A: Certainly, while I was applying for the superintendency, I heard from lots of people who are very frustrated around the reforms. But we’ve also heard from people who really love their school and their school is a direct manifestation of what those reforms have looked like. Innovation schools. The kind of choices we have. Montessori. IB. Expeditionary Learning. The opportunity to find the right fit for your kid. We also hear from parents how much they appreciate that. Not everybody speaks with one voice on that. I do think a lot of what we are seeing now is some of the pent-up frustration of the folks who have not been as satisfied with what reforms have produced.
There are many, many things we can point to as big improvements over the last 15 years. Graduation rates are up. Remediation rates are down. Dropouts are down. Enrollment is significantly higher. We were a district where for many years you might like your elementary school, you might like your high school, but you pulled your kids out for middle school. And middle schools are thriving in many, many parts of the city. A lot of that is sort of the chicken-egg — the schools are better, the neighborhoods get better, the neighborhoods get better, the schools get better. A lot of that is what’s happened. And that has not been the experience of all communities in the last 15 years. So even though our black and our brown children are performing significantly higher than they were, they have not accelerated at the same pace as their white peers or their peers who don’t qualify for free lunch. We have big, big work to do on that.
Q: Some district reform efforts have slowed down. The school closure policy is on hold. The last two calls for new quality schools have not called for any new schools. Is that because of changing circumstances, or does it say something else?

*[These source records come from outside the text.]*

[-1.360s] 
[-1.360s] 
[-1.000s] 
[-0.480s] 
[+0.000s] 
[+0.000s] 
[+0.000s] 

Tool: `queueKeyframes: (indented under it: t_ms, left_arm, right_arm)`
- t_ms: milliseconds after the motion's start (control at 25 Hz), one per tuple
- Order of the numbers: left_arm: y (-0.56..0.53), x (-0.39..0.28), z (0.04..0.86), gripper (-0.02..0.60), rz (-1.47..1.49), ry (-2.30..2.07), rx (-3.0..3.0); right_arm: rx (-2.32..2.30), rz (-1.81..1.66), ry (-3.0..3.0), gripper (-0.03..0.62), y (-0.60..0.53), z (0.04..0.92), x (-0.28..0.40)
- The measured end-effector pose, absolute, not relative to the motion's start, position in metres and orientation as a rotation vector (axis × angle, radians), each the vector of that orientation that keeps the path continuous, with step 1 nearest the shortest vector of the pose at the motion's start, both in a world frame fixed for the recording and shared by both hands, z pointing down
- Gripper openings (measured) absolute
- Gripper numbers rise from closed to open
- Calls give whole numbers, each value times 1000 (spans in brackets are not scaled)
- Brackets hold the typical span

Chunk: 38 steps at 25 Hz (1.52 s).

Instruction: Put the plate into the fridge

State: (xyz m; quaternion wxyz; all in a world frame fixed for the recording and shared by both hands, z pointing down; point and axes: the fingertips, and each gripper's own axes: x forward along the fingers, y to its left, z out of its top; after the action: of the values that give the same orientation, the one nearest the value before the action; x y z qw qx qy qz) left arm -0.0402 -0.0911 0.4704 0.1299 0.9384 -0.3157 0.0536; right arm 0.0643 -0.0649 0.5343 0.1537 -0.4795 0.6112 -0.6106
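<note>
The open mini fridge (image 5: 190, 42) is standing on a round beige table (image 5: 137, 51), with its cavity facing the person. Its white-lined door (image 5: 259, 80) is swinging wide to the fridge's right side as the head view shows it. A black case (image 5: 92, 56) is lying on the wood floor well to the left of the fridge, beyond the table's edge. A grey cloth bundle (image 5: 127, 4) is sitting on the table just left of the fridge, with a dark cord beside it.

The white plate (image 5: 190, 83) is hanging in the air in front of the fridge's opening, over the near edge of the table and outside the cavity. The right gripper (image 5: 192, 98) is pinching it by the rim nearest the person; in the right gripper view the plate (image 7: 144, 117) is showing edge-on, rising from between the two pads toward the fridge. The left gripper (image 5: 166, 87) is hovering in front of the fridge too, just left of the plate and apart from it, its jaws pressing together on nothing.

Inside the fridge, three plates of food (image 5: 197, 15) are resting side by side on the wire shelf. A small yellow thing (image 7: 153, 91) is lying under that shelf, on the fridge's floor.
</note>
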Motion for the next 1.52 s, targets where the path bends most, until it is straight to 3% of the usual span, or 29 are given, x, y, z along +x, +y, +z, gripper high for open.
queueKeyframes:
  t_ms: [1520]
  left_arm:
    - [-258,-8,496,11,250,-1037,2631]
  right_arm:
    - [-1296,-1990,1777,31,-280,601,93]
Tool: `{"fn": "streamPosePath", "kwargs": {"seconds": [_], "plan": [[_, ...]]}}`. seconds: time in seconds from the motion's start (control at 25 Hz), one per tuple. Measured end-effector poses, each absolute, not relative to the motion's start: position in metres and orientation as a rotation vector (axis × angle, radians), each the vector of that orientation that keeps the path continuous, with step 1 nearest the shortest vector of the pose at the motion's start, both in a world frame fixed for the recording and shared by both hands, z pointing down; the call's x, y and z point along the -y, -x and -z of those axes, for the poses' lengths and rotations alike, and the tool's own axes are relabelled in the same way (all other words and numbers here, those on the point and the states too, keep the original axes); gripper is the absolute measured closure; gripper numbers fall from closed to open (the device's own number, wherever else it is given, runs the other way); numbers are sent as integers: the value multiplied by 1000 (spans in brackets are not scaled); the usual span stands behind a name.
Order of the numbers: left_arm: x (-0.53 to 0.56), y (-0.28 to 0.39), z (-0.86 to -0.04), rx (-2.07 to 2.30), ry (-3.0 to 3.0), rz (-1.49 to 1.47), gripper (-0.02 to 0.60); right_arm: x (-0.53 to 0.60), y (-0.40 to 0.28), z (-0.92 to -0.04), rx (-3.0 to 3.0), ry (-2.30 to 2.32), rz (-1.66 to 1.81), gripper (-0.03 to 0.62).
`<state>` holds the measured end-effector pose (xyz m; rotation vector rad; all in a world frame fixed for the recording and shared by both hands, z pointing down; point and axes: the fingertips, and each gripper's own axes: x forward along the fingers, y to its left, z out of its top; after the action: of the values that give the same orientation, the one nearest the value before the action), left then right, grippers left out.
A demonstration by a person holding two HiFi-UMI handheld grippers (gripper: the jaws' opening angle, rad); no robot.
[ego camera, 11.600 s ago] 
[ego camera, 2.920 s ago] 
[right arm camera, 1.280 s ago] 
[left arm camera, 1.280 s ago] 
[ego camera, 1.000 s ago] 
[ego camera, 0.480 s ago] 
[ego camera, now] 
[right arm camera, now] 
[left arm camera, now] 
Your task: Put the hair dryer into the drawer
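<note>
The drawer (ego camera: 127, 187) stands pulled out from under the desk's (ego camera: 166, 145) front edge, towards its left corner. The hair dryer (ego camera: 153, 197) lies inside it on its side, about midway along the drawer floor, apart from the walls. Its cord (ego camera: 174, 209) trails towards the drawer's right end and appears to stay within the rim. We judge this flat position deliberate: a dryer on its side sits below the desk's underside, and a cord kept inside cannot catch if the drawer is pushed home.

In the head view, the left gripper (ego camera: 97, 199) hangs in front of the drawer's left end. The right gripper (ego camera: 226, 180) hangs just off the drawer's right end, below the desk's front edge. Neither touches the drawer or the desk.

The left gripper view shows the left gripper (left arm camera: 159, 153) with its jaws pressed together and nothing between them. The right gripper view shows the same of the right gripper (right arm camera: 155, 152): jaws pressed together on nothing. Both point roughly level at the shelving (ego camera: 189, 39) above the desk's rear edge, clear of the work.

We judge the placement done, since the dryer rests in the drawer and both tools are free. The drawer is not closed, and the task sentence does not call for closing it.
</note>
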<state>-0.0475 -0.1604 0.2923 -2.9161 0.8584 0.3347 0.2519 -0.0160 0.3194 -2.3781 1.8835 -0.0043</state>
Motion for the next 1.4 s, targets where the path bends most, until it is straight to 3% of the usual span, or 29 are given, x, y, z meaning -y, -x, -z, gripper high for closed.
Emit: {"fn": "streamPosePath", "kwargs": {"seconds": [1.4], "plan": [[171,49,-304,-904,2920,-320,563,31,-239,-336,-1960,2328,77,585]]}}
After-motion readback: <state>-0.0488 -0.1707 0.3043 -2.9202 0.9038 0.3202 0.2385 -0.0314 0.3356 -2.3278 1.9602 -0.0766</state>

A: We’re just not growing at same pace. We saw rapid expansion of schools of all kinds: charter and district schools during a time when enrollment in our city was dramatically increasing. That is not where we are. We are going to be in a position where we are going to have to think differently about our schools. One of the things we shared with our board of education in our budget forecast, within the next five years we expect that we’ll have 20 schools that are under 200 kids if we do nothing now, based on the neighborhood changes. You can’t run a school on a budget you get for 200 kids. At under 200 kids, you don’t even have enough funds to have a teacher at every grade level. We’re in a different environment. So I think we’re going to have to look at what reforms look like in this context in a different way. We have a very large and troubling gap. We need reform. It’s going to need to look different.
Q: What do you think that will look like?
A: My hope is that we’re going to be working on that in collaboration with our teachers and our community.
Editor’s note: We have requested a similar interview with Henry Roman, president of the Denver Classroom Teachers Association.